The wolfpack was formed on 22 January and was gradually strengthened, was replenished after 10 February by U-118, and was disbanded after operations against the UC.1 convoy. At peak strength the wolfpack comprised U-43, U-66, U-87, U-108, U-118, U-202, U-218, U-258, U-264, U-461, U-504, U-521 and U-558, and for the loss of none of its own number sank five ships (18,663 tons including the French fishing vessel Joseph Elise and British anti-submarine trawler Bredon), and damaged three other vessels (26,545 tons) in attacks on the UC.1 convoy.

From 22 January U-43, U-218 and U-521, later supplemented by U-43 and then U-66 and U-108, established the ‘Rochen’ wolfpack off the Canary islands group. After landing agents, Kapitänleutnant Friedrich Markworth’s U-66 sank a 113-ton fishing vessel. On 7 February Kapitänleutnant Klaus Bargsten’s U-521 sighted and reported the Gibr.2 coastal convoy of three ships supported by four anti-submarine trawlers and a number of aircraft, and sank the 750-ton anti-submarine trawler Bredon.

U-87, U-202, U-258, U-264 and U-558, of the ‘Delphin’ wolfpack, had also been ordered to the scene, but were not able to arrive before the British destroyer Haydon and the US submarine chasers PC-471 and PC-474 joined the convoy on 9 February. On the following day U-108 was damaged by a Consolidated Catalina flying boat of the RAF’s No. 202 Squadron, but was nonetheless able to continue its patrol.

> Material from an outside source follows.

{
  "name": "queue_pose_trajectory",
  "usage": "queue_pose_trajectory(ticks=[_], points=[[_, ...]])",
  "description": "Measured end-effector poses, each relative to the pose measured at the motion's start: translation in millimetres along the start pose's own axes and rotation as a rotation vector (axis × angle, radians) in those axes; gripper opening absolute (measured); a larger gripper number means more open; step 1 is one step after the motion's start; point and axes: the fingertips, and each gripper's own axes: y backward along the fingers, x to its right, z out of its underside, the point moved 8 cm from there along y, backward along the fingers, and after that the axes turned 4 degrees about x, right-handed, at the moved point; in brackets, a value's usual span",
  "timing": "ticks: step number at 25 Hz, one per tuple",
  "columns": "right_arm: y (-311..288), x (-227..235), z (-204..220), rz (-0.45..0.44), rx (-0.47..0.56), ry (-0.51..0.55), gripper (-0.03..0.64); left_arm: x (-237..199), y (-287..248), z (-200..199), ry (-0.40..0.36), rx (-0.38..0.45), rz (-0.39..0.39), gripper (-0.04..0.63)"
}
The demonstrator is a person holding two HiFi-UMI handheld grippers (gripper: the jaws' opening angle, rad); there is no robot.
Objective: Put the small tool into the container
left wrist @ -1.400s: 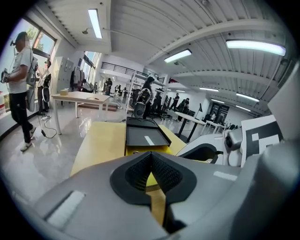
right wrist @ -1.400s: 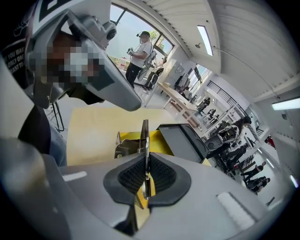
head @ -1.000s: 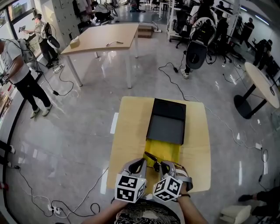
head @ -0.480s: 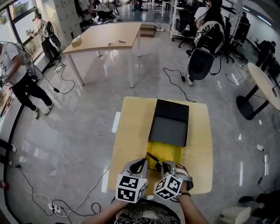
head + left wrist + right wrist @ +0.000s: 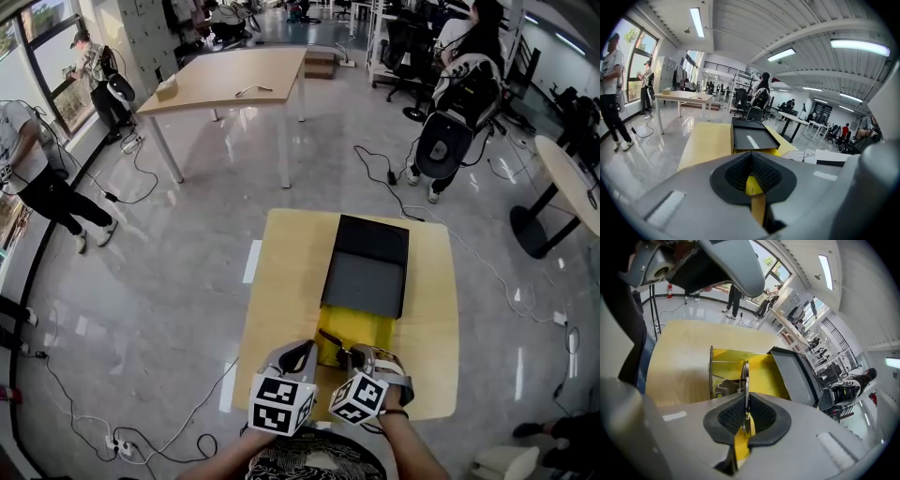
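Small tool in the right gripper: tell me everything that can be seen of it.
The small tool is slim: edge-on in the right gripper view it looks like grey metal, while the head view shows a dark narrow bar. The right gripper is shut on its near end, and it juts forward over the yellow container. Whether it touches the container cannot be told.

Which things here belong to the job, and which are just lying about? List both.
Job:
- small tool, clamped in the right gripper
- yellow container
- black cover over the container's far part

Lying about:
- big table
- small box on the big table
- office chair
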Motion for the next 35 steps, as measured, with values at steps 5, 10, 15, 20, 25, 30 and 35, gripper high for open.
queue_pose_trajectory(ticks=[5,10,15,20,25,30,35], points=[[-19,-4,2,0.002,-0.002,0.019,0.009,-7,-8,7,0.001,-0.005,-0.003,0.008],[-27,-8,2,0.022,0.012,0.029,0.011,-9,-11,13,-0.001,-0.004,-0.002,0.008],[-19,-1,4,0.016,0.009,0.018,0.021,-2,-11,1,-0.003,-0.005,0.0,0.008],[-9,-11,-3,0.024,0.006,0.002,0.028,-4,3,3,-0.007,-0.003,0.007,0.008],[1,-21,-2,0.03,0.008,-0.006,0.034,1,14,8,-0.012,0.002,0.013,0.008],[10,-17,0,0.036,0.016,-0.025,0.057,8,15,4,-0.015,0.005,0.017,0.008],[22,-29,6,0.042,0.019,-0.041,0.058,18,25,13,-0.019,0.01,0.025,0.008]])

The boats of the ‘Rochen’ wolfpack replenished from U-118 on 10 February, and then from 16 February searched the area to the south of the Azores islands group for convoys on the route between the eastern USA and Gibraltar with U-43, U-66, U-87, U-202, U-218, U-258, U2-64, U-504, U-521 and U-558. On 20 February U-258, U-264 and U-437 were detached to accompany the 7,892-ton ex-Norwegian tanker Herborg, which had been captured in June 1942, renamed Hohenfriedberg and was now on her way back from Japan. The tanker was located by a Consolidated Liberator long-range bomber of the USAAF some 575 miles (925 km) to the south-west of Cape Finisterre and sunk by the British heavy cruiser Sussex, which evaded a salvo of four torpedoes from U-264.

On 22 February Kapitänleutnant Herbert Schneider’s U-522 sighted and reported the UC.1 tanker convoy of 33 ships supported by Commander L. F. Durnford-Slater’s British 44th Escort Group (sloops Weston, Folkestone, Gorleston and Totland, and frigates Exe and Ness) and a US escort group (destroyers Charles F. Hughes, Madison, Lansdowne and Hilary P. Jones). U-382, U-569 and the boats of the ‘Rochen’ wolfpack were deployed against the convoy.

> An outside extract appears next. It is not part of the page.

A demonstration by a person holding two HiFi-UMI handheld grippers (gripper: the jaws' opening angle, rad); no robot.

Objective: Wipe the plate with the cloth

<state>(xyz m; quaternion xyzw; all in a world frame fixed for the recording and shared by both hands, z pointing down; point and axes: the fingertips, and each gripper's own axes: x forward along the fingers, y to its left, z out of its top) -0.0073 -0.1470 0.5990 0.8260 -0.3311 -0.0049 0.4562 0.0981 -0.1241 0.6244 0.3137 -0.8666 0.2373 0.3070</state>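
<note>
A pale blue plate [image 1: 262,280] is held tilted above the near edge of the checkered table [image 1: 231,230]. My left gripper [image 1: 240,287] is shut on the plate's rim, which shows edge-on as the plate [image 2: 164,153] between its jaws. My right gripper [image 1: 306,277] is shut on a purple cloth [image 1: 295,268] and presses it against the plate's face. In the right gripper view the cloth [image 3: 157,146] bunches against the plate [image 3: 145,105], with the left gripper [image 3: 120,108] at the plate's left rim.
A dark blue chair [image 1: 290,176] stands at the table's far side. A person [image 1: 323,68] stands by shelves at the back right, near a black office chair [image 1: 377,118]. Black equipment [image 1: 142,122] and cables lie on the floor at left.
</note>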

During the morning of 23 February Schneider’s U-522 sank the 8,882-ton British tanker Athelprincess, but was itself sunk by Totland, and during the evening Kapitänleutnant Herbert Juli’s U-382 damaged the 9,811-ton British tanker Empire Norseman with a Falke acoustic homing torpedo, a weapon which was seeing its first operational use. Kapitänleutnant Günter Poser’s U-202 torpedoed three tankers, namely the 8,482-ton British British Fortitude, the already damaged Empire Norseman and the 7,989-ton US Esso Baton Rouge, of which the last sank. Empire Norseman was finally sunk by Oberleutnant Günther Krech’s U-558, but British Fortitude was able to continue with the convoy.

Further attacks by U-569, U-558 and U-504 during the night of 23/24 February and by U-521 and U-66 during the following night all failed to achieve any success. Kapitänleutnant Harald Gelhaus’s U-107 and Markworth’s U-66 each sank a British independent sailer in the form of the 7,801-ton Roxburgh Castle and 4,312-ton St Margaret, before the wolfpack was called away.